Unfortunately, this broader, physical AND biological understanding has been left out of the official narrative leaving us with an incomplete playbook.
In any case, your effort to thread the needle here is admirable, especially your points about utilities and the lack of rooftop solar.
Hi Rob: I'm really glad you chimed in here. I'll try to say more about this next week. I did throw half a sentence your way... about a de-vegetated world being a warmer and more barren world, but focused on the emissions side of things because that's the math being thrown around. I wish I had studies (maybe you can point me to them) that provided some quantification on climate from deforestation and reforestation. Thanks so much for speaking up.
You put your finger on a very thorny matter: quantification. The coupling between living land and atmosphere is extremely complex and outside the ability of current global models. There's also the question of what we are measuring. If it's carbon, then those are gradual, global changes to the carbon cycle, but if it's water (and it's heat-transporting function between liquid and vapor with related cloud effects) then the effects are immediate and local with regional and global effects that are still poorly understood.

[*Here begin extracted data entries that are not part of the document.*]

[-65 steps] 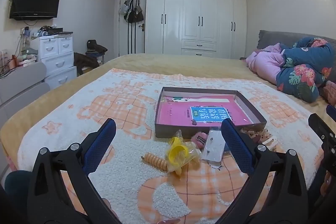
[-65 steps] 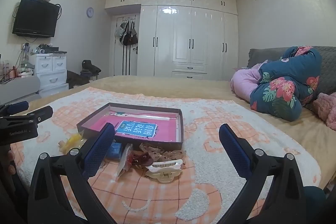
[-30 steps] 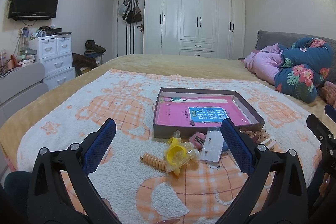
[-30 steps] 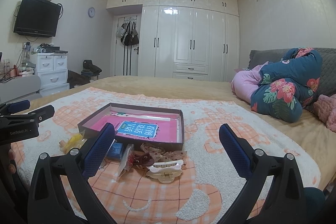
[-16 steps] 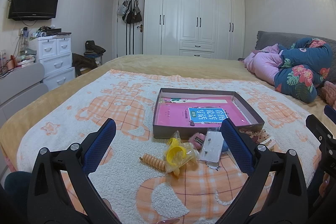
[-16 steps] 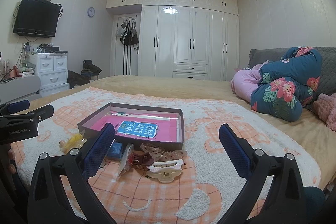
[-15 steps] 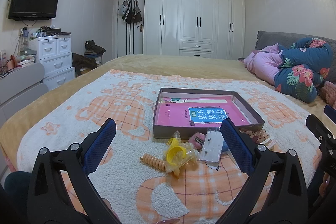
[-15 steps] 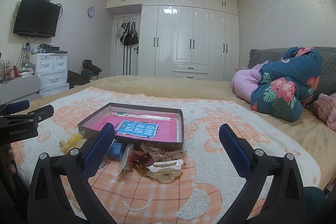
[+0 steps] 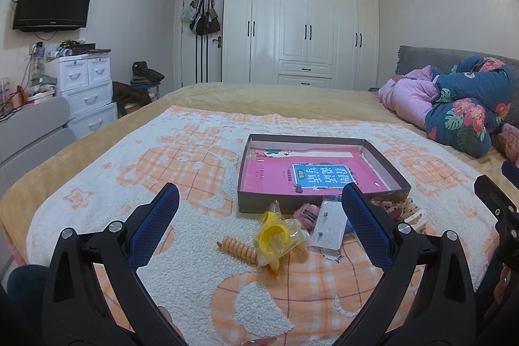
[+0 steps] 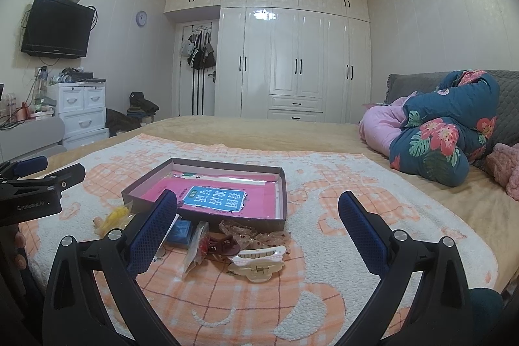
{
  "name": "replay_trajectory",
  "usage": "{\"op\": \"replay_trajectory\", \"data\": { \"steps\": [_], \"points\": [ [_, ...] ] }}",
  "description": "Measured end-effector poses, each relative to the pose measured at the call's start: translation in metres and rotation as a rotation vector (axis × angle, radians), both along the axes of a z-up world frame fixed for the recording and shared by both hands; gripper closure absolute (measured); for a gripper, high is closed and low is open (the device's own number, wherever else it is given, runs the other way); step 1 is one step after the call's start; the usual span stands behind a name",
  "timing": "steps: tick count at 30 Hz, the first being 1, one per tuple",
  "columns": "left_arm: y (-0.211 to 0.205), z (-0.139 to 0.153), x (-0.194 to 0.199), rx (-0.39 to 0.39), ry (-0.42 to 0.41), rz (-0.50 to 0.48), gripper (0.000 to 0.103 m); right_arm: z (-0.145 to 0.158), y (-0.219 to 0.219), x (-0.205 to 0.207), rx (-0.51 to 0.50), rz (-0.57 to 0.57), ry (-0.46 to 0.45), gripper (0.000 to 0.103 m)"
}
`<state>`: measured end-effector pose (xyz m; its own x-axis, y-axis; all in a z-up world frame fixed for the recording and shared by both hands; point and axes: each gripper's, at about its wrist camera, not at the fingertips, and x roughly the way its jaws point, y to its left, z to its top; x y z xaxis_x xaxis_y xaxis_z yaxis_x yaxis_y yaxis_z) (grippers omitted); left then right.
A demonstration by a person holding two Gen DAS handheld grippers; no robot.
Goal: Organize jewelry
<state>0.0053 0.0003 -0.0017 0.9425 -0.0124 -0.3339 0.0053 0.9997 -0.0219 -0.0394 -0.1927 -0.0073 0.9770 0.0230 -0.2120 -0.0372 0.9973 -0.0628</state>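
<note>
Cardboard box (image 9: 319, 205) beside hair clips (image 10: 256, 261)

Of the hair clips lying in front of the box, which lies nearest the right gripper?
The cream claw clip, nearest the camera; the brown clip lies behind it, toward the box.

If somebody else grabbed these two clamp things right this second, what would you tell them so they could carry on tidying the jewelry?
Left gripper: open, empty, held above the blanket.
Right gripper: open, empty, likewise.
The shallow box sits on the blanket, with only a pink booklet seen inside.
The pieces lie in a heap in front of it: orange spiral hair tie, yellow ring in a clear bag, clear packet, blue piece, brown clip, cream claw clip.
Done: nothing sorted yet.
Left: move every piece into the box.
</note>
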Motion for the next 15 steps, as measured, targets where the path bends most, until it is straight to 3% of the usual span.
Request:
{"op": "replay_trajectory", "data": {
  "steps": [15],
  "points": [
    [0.017,-0.002,0.007,-0.023,0.023,0.048,0.011,-0.003,0.016,0.013,-0.01,0.069,0.043,0.006]
  ]
}}
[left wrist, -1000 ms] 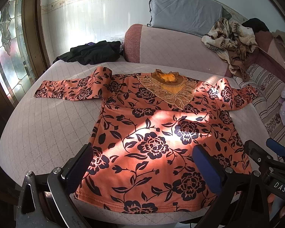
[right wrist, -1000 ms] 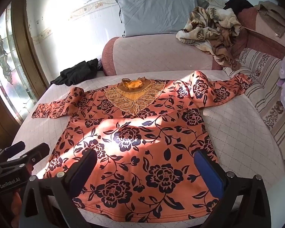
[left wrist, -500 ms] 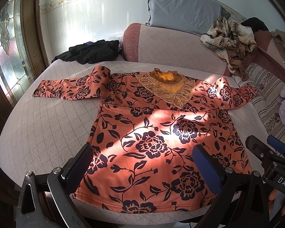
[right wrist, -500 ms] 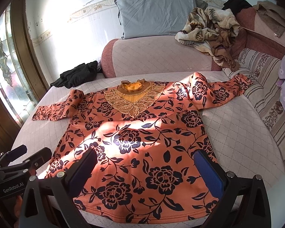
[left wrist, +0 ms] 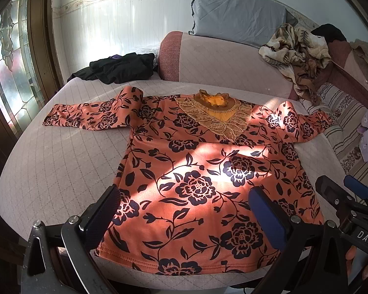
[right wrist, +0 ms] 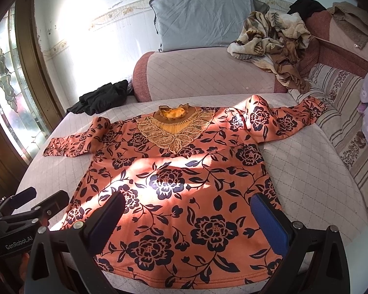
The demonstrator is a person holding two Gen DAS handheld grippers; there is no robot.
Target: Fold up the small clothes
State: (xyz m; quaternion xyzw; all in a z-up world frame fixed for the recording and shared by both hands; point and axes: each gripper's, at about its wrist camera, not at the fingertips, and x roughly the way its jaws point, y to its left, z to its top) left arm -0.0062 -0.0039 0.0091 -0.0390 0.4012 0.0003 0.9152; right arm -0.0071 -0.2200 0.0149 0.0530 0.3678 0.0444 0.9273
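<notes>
Over by the stained-glass window a heap of black clothing sits at the far left corner of the quilted bed, and from there the orange floral top stretches across the mattress, face up, with its left sleeve flat toward the window. In the middle, the gold lace collar points at the bolster and the grey pillow behind it. The right sleeve runs out toward the striped cushion and the crumpled brown blanket. The left gripper hangs above the hem's left half with its jaws spread wide and nothing between them; the right gripper does the same over the right half, equally released. Compared with a second ago, both have drawn back and risen a little, so the top sits slightly farther off in each view, while the garment itself has not shifted at all. To me that reads as the spreading-out being finished and the folding not yet started: no crease, no sleeve turned in. I would guess a sleeve or a side edge gets pinched first, and the bunched right shoulder may need smoothing.
</notes>
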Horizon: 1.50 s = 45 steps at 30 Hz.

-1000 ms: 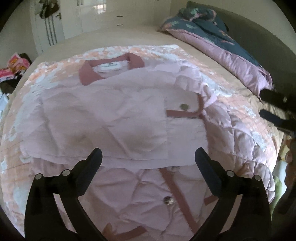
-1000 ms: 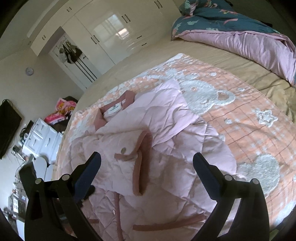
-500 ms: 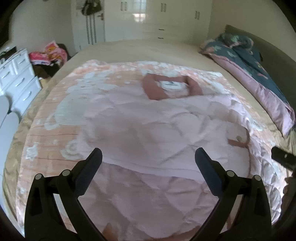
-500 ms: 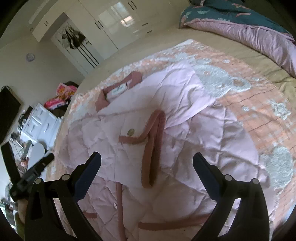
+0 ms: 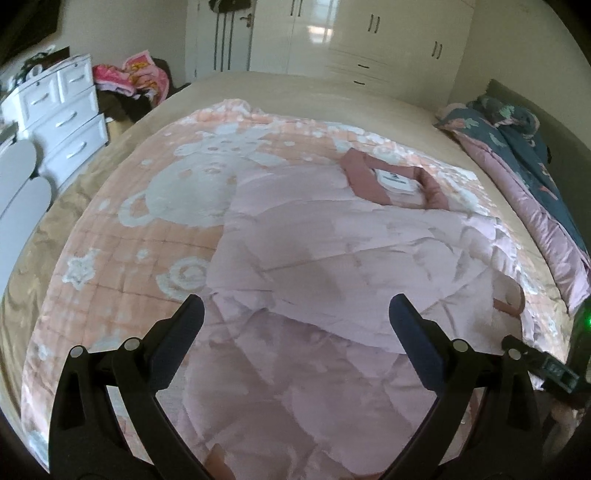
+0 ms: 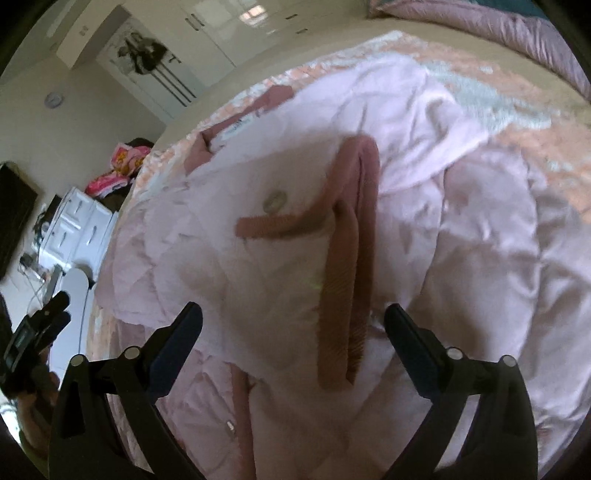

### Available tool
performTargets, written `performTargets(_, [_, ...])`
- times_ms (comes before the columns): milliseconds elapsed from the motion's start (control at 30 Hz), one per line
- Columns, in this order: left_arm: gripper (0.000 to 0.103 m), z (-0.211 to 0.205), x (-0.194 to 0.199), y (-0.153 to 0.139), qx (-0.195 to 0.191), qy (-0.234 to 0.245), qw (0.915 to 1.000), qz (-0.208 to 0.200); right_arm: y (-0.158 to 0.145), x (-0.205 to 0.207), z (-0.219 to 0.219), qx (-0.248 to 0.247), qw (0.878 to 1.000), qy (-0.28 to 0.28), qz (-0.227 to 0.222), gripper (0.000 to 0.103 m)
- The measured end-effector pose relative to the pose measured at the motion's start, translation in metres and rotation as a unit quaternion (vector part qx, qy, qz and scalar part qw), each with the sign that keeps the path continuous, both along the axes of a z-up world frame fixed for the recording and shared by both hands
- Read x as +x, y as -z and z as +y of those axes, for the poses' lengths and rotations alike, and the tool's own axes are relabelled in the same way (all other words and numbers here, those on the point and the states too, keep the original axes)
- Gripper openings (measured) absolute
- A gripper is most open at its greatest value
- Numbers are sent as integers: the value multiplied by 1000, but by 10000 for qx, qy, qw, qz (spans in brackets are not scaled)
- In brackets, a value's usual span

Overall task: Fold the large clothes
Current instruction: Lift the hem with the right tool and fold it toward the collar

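Note:
A pale pink quilted jacket [image 5: 332, 258] with a dark pink collar [image 5: 391, 181] lies spread on the bed, one sleeve folded across its body. In the right wrist view the jacket [image 6: 461, 240] fills the frame, with the sleeve's dark pink ribbed cuff [image 6: 347, 266] and a round snap button [image 6: 274, 201] on top. My left gripper [image 5: 295, 314] is open and empty, hovering over the jacket's left lower part. My right gripper [image 6: 293, 321] is open and empty, close above the cuff. The left gripper also shows at the left edge of the right wrist view [image 6: 40, 325].
The jacket lies on a peach blanket [image 5: 155, 206] with white bear prints over a tan bed. A dark blue and pink duvet [image 5: 524, 155] is bunched at the right. A white drawer unit [image 5: 62, 110] stands left of the bed, wardrobes [image 5: 369, 33] behind.
My left gripper has swung left, so the jacket now sits right of centre in its view. My right gripper has moved down closer to the cuff. Both stay open.

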<state>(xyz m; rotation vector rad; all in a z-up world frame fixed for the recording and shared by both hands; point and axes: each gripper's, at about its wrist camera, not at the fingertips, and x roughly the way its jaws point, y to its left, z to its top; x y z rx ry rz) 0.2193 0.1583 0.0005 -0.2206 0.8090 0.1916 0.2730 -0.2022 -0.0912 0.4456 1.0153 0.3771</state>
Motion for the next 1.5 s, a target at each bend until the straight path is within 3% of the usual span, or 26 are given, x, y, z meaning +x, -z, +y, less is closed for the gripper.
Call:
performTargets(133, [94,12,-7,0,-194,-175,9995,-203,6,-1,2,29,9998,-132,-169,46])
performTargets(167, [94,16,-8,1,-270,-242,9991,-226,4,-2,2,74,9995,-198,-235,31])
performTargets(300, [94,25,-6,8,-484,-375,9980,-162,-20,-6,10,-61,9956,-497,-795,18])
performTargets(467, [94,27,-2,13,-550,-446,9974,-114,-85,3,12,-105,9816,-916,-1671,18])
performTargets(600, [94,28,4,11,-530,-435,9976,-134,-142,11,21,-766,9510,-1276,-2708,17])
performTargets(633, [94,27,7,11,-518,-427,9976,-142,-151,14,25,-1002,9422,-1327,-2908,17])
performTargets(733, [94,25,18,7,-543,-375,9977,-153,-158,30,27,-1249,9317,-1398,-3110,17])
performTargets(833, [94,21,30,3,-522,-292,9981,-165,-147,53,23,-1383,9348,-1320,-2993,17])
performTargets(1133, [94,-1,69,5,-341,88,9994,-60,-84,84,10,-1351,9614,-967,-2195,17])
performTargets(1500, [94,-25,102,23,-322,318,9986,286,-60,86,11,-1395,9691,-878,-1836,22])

Where I live in the Pacific Northwest, territory of numerous coast Salish tribes, forests are meant to live hundreds of years, with immense build-up of mosses, rotting wood and soil life that function as a sponge for holding water that arrives during the wet season to keep things moist and cool during the dry summer. That's been almost completely removed, replaced by monocrops on 40 year cut rotations, with young trees that hyperventilate in the summer, drying out their soils. These forests are unable to cool and hydrate themselves and the region, not to mention the clearcuts that surround them. To blame all fires on CO2 is to miss what's looking right at us.
I guess this is part of the dilemma of trying to put the land/water-cycle conversation back into the climate debate? Not enough work has been done to quantify it, so there's less interest in factoring it in. Anything you can point me to is welcome, Rob. Thanks very much.
What do you think are the odds, as things heat up, of being able to plant forests (rather than trees) in your area that will be able to hold their moisture?
I really appreciate your realistic approach with actual do-able ideas to this issue of renewables. There really is no perfect solution yet solutions we must find!
Thank you, Susan. Writing these pieces has been an exploration for me, trying to find out where the balance is. Climate is a fast-moving train going off the rails, and biodiversity is the war-torn community it's crashing into. Hard to know what direction to turn.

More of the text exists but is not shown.